Logics are then brought to bear to evaluate these real-time data-portraits.

“In real-world contexts,” writes Krishnaswamy, “human reasoning is often what orchestrates which logical assets are utilized at different points in a given workflow, and how they are potentially chained together in more complex processes. With the advent of generative AI, it is now critical that AI-driven reasoning can leverage all of these logical assets in the same way that humans have historically. Deterministic functions, algorithms, and conventional statistical processes must be surfaced as ‘tools’ which complement the non-deterministic reasoning of large language models (LLMs) and multi-modal models.”

Incorporating diverse data sources and heterogeneous logical assets into a shared representation, the Ontology then models the execution and orchestration of decisions made and actions taken in reply to them.

“If the data elements in the Ontology are ‘the nouns’ of the enterprise (the semantic, real-world objects and links),” writes Krishnaswamy, “then the actions can be considered ‘the verbs’ (the kinetic, real-world execution).”

How does the Palantir Ontology relate to other ontologies, wonders Caius. Guerrilla? Black? Indigenous? Christian? Heideggerian? Marxist? Triple O? Caius pictures the words for these potentialities floating in a thought bubble above his head, as in the comics of his youth.

The Ontology that Palantir offers its clients houses and connects a wide array of “data sources, logic assets, and systems of action.” The client’s data systems are “synthesized into semantic objects and links, which reflect the language of the business.”

Krishnaswamy’s repeated references to “semantic representations” and “semantic objects” has Caius dwelling on what is meant here by “semantics.”

As for where humans fit in the Ontology, they navigate it alongside “AI-powered copilots.” Leveraging both open-source and proprietary LLMs, copilots “fluidly navigate across supplier information, stock levels, real-time production metrics, shipping manifests, and customer feedback.”

Granted access not just to the abovementioned data sources, but also to “logic assets” like forecast models, allocation models, and production optimizers, LLM copilots simulate decisions and their outcomes.
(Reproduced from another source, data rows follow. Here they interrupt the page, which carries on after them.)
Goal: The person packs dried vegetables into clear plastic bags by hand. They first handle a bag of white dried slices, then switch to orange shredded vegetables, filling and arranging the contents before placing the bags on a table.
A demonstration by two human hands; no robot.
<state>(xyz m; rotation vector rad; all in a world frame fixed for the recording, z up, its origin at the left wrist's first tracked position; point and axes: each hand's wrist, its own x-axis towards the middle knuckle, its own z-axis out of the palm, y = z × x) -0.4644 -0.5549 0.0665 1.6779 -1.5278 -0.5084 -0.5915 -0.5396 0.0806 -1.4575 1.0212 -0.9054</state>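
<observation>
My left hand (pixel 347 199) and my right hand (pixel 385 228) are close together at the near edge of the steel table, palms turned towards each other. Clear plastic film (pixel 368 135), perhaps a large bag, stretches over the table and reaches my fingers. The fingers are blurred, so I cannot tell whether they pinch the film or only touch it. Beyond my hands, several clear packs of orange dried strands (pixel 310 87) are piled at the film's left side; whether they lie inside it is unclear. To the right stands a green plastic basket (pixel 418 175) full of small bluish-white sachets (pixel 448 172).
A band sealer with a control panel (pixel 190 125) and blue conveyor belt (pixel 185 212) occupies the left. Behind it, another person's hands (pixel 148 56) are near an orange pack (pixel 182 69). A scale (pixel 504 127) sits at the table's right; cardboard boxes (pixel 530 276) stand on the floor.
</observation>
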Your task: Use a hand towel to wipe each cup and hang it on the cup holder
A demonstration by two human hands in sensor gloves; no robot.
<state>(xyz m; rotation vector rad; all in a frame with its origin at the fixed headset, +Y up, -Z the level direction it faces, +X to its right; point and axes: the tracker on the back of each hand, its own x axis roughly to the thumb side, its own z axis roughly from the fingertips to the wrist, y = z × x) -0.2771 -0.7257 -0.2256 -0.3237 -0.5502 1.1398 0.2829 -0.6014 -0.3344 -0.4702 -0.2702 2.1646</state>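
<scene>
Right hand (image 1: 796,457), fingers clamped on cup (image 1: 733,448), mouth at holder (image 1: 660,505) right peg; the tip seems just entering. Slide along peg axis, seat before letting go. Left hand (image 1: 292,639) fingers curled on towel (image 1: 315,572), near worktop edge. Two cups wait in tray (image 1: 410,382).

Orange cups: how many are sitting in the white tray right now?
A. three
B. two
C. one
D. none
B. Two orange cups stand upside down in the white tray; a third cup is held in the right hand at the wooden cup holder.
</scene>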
Staged safely in a “scenario,” the AI’s proposed decision can then be “handed off to a human analyst for final review.”

Caius thinks of the scenario-planning services offered to organizations of an earlier era by Stewart Brand’s consulting firm, the Global Business Network.
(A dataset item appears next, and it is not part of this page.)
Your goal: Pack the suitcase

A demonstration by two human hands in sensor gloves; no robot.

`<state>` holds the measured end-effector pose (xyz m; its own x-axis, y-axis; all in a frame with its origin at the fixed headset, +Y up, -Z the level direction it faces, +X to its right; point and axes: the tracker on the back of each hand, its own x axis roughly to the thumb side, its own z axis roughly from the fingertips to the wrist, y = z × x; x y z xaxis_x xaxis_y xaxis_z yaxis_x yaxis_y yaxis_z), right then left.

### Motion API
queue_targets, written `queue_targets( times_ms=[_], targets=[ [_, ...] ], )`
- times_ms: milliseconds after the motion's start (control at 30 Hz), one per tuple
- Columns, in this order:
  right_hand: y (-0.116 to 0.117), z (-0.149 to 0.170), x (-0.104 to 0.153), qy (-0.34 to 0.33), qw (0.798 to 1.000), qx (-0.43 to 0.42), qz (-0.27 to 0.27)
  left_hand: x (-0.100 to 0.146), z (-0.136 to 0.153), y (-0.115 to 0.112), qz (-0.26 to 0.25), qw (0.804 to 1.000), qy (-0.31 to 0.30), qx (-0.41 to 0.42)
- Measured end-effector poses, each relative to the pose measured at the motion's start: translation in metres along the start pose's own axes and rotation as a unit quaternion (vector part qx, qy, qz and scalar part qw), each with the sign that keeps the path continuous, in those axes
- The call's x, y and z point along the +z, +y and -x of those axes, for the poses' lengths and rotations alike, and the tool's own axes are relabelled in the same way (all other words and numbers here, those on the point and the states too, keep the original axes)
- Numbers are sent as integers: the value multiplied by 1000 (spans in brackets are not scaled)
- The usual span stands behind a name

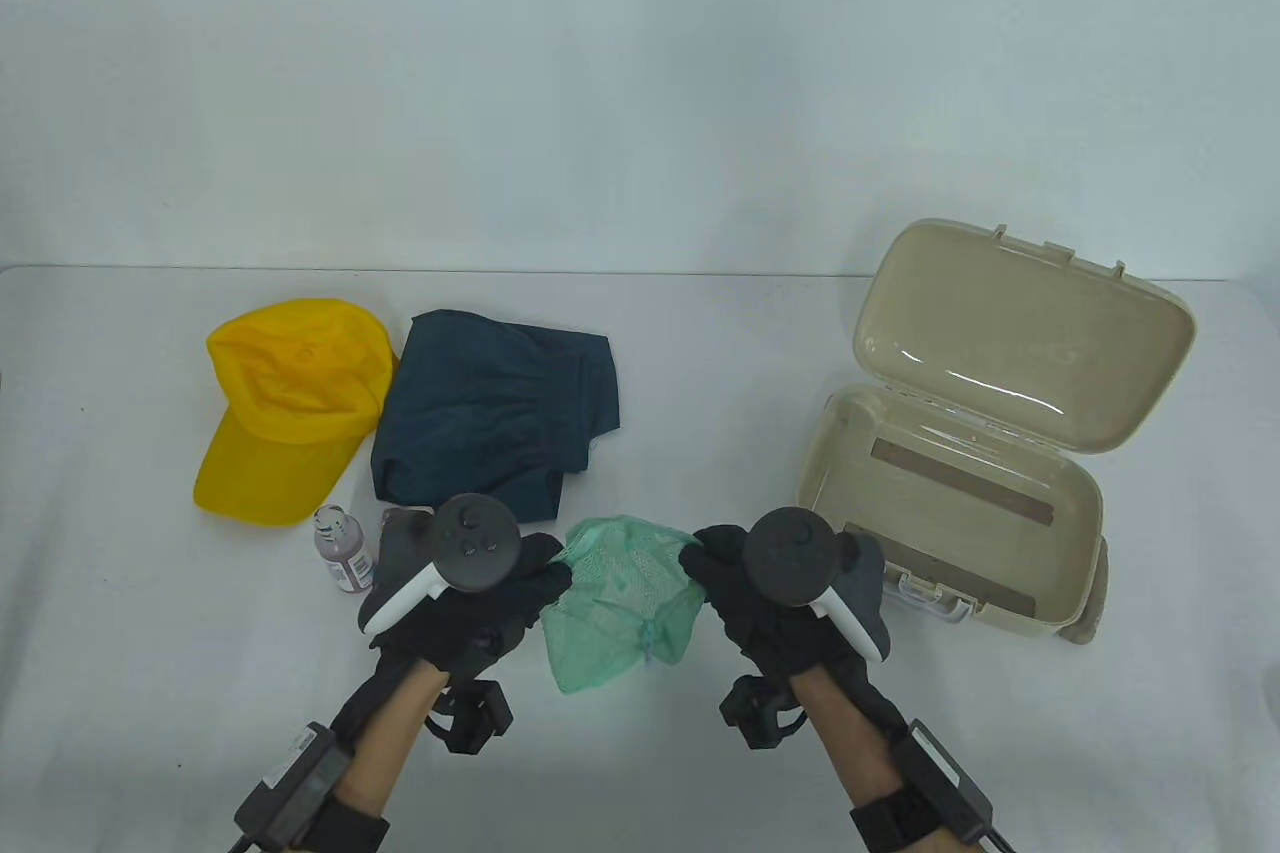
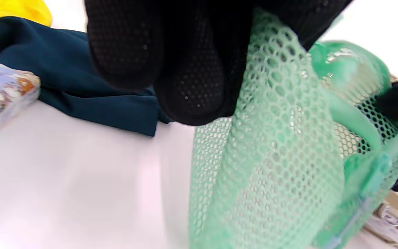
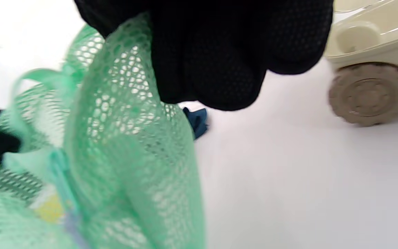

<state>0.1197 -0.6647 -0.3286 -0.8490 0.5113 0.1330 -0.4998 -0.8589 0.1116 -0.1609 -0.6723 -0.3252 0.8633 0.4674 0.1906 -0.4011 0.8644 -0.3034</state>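
Left wrist view adds patterned pack (image 2: 2, 93) beside dark shorts (image 2: 81, 90).

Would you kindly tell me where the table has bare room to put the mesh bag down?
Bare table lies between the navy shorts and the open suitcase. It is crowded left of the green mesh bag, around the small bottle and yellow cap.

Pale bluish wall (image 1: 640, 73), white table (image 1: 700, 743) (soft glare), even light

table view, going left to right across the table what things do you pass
yellow fabric cap → small clear bottle with pinkish liquid → folded dark teal garment → green mesh bag, held up between left hand and right hand → open beige plastic suitcase
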Motion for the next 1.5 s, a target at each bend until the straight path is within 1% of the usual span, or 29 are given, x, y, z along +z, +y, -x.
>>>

Foundry for Crypto is another of Palantir’s offerings, described on the company’s website as “a ‘central brain’ that connects on-chain and off-chain systems, as well as diverse stakeholders, through action-centric workflows.” Much like the Ontology, the Foundry “orchestrates decisions over an integrated foundation of data and logic.”

And in fact, the two are related. The Ontology is the semantic, “digital twin” layer that sits atop the Foundry’s data integration infrastructure. It converts the Foundry’s raw data into actionable, real-world objects, empowering users to model, manage, and automate business operations.

The Foundry does for blockchains what the Ontology does for kill chains.

Caius imagines posts ahead on Commitments, Promises, Blockchains, and True Names.